Con la Risoluzione n. 46/E del 18 aprile 2019 l’Agenzia delle Entrate ha chiarito che “… la mancata o tardiva trasmissione delle informazioni di cui al citato art. 16, comma 2-bis, del decreto legge n. 63 del 2013 non comporta la perdita del diritto alle detrazioni attualmente disciplinate dal medesimo art. 16”.

La risoluzione dell’Agenzia delle Entrate arriva a seguito del parere espresso dal Ministero dello Sviluppo Economico (Nota n. 3797/2019), ed è fondamentale ora che è partita la corsa alle detrazioni da inserire nel modello 730/2019. Tra queste vi sono anche le spese di ristrutturazione edilizia sostenute nel 2018, anno in cui è partito l’obbligo di comunicazione all’Enea.

Da quest’anno, infatti, gli interventi di risparmio energetico e utilizzo di fonti rinnovabili (ex art.16 bis del DPR 917/86) che usufruiscono delle detrazioni fiscali per le ristrutturazioni edilizie (da non confondere con quelle per l’efficienza energetica), devono essere comunicati all’Enea, tramite apposito portale.

Fino ad ora però non era chiaro quali fossero le conseguenze di una eventuale mancata trasmissione e, in particolare, se l’inadempimento comportasse la revoca della detrazione, cioè lo sgravio fiscale sulle spese sostenute per interventi di riqualificazione energetica degli edifici.

L’Agenzia delle Entrate ha ora specificato che la comunicazione Enea resta obbligatoria, seppur priva di conseguenze fiscali e sanzioni per il contribuente.

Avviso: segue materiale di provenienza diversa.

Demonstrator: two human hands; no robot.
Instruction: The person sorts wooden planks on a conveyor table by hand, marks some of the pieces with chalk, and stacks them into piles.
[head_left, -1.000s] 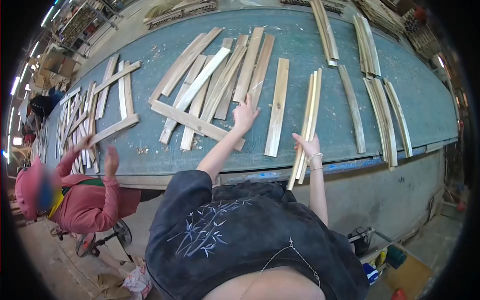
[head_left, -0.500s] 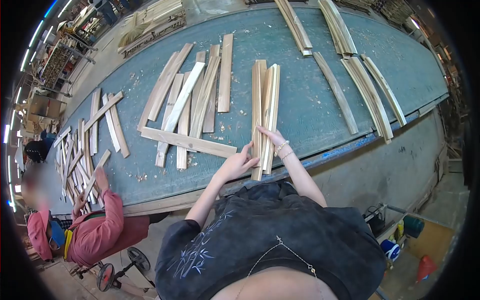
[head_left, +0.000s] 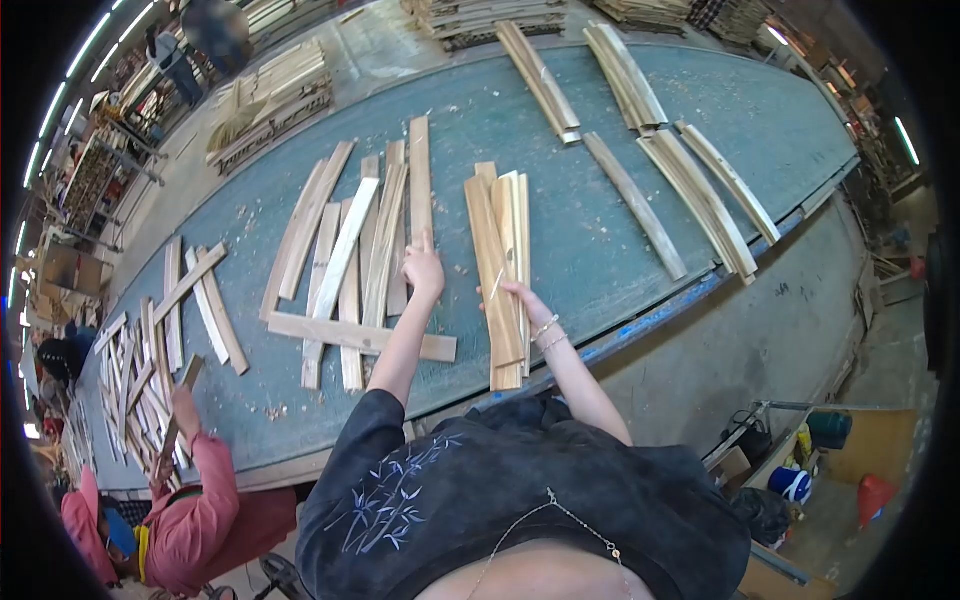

Ciò in considerazione del fatto che:

  • gli adempimenti richiesti ai fini della detrazione IRPEF per le spese di recupero edilizio sono individuati nel DM n. 41/98, il quale all’art. 4, contenente l’elencazione tassativa dei casi di diniego della detrazione, non ricomprende il mancato / tardivo invio all’ENEA della nuova Comunicazione;
  • l’art. 16, DL n. 63/2013 non prevede la perdita del diritto alla detrazione IRPEF, in caso di mancata o tardiva trasmissione della nuova Comunicazione all’ENEA.

Pertanto, in assenza di una specifica previsione normativa, la mancata / tardiva trasmissione delle informazioni di cui al comma 2-bis del citato art. 16 non comporta la perdita del diritto alla detrazione IRPEF del 50%.